# classical greek "knowledge-seeker"



## textor

Dear Colleagues,

I would like to ask you about classical greek noun or expression describing "knowledge/wisdom-seeker"
I don't have any experience in classical  greek - only basic knowledge of alphabet (I was searching through Novum Lexicon Graecum but there was nothing related to "scientiae qaesitor"
my intuitive guess is Philoskopos ? φιλόσκοπος [based on* φιλό*σοφος + ὑδρό*σκοπος* ]  

Thanks in advance for help.


----------



## Acestor

The word I think you are looking for is  γνωσιθήρας.


----------



## Acestor

Mind you, the word is not part of the classical Greek corpus. It was coined by Adamantios Koraes in 1812.


----------



## textor

Acestor said:


> Mind you, the word is not part of the classical Greek corpus. It was coined by Adamantios Koraes in exce1812.
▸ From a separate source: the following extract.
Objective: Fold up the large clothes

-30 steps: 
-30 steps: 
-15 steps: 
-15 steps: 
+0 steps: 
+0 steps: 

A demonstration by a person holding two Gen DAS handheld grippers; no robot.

this word "γνωσιθήρας" (gnositheras - hope I deciphered it correctly ) I know gnosis γνῶσις ; but I don't know "θήρας" ??
Would you please be so kind and provide some analysis.
Thanks.


----------



## Acestor

Θήρα is hunting as well as prey, game. The stem -θήρας is used to describe a hunter or a seeker. Compounds with -θήρας in the classical Greek corpus are (based on a LSJ search):

αἰγοθήρας, ibex hunter
ἐλεφαντοθήρας, elephant hunter
κωνωποθήρας, gnat-catcher
λαγοθήρας, hare-hunter
μετεωροθήρας, a bird (or, figuratively, a philosopher) that hunts high in the air
ὀνοματοθήρας, word-hunter
ὀρνιθοθήρας, bird-catcher
σπογγοθήρας, diver for sponges
φυyαδοθήρας, one who hunts after runaways

The stem is even more popular in modern Greek, with words such as:

λαθροθήρας (poacher), χρυσοθήρας (gold seeker), φαλαινοθήρας (whale hunter)
ηδονοθήρας (pleasure seeker), λεξιθήρας (word hunter), προικοθήρας (dowry hunter), σκανδαλοθήρας (scandalmonger), ψηφοθήρας (vote-hunter)

Παράλληλη αναζήτηση


----------



## dmtrs

Of course the word textor used to 'create' a translation for 'wisdom-seeker' in the first place, 'φιλόσοφος', means exactly that: 'wisdom-seeker'!
Any wisdom-lover (exact translation of 'φιλόσοφος') is, by definition, a wisdom-seeker.
In ancient Greek 'επιστήμη' (science) was part of 'σοφία' (wisdom); it just meant 'deep,real knowledge'. Thus 'quaesitor scientiae' and 'φιλόσοφος' refer to the the same thing, as philosophy and science were not 'divided' yet.


----------



## Acestor

How true! And in fact I don't think there's another term that would do the job in classical Greek.


----------



## sotos

Φιλομαθής is a classical word for "knowledge-seeker". Henry George Liddell, Robert Scott,  A Greek-English Lexicon, Φ φ, , φι^λόλογ-ος , φι^λομαθ-ής


----------



## textor

sotos said:


> Φιλομαθής is a classical word for "knowledge-seeker". Henry George Liddell, Robert Scott,  A Greek-English Lexicon, Φ φ, , φι^λόλογ-ος , φι^λομαθ-ής


Thank You Sotos for the link to perseus.

Thank you all guys for help - Sotos, Acestor, dmtrs.
Ἐπαινῶ


----------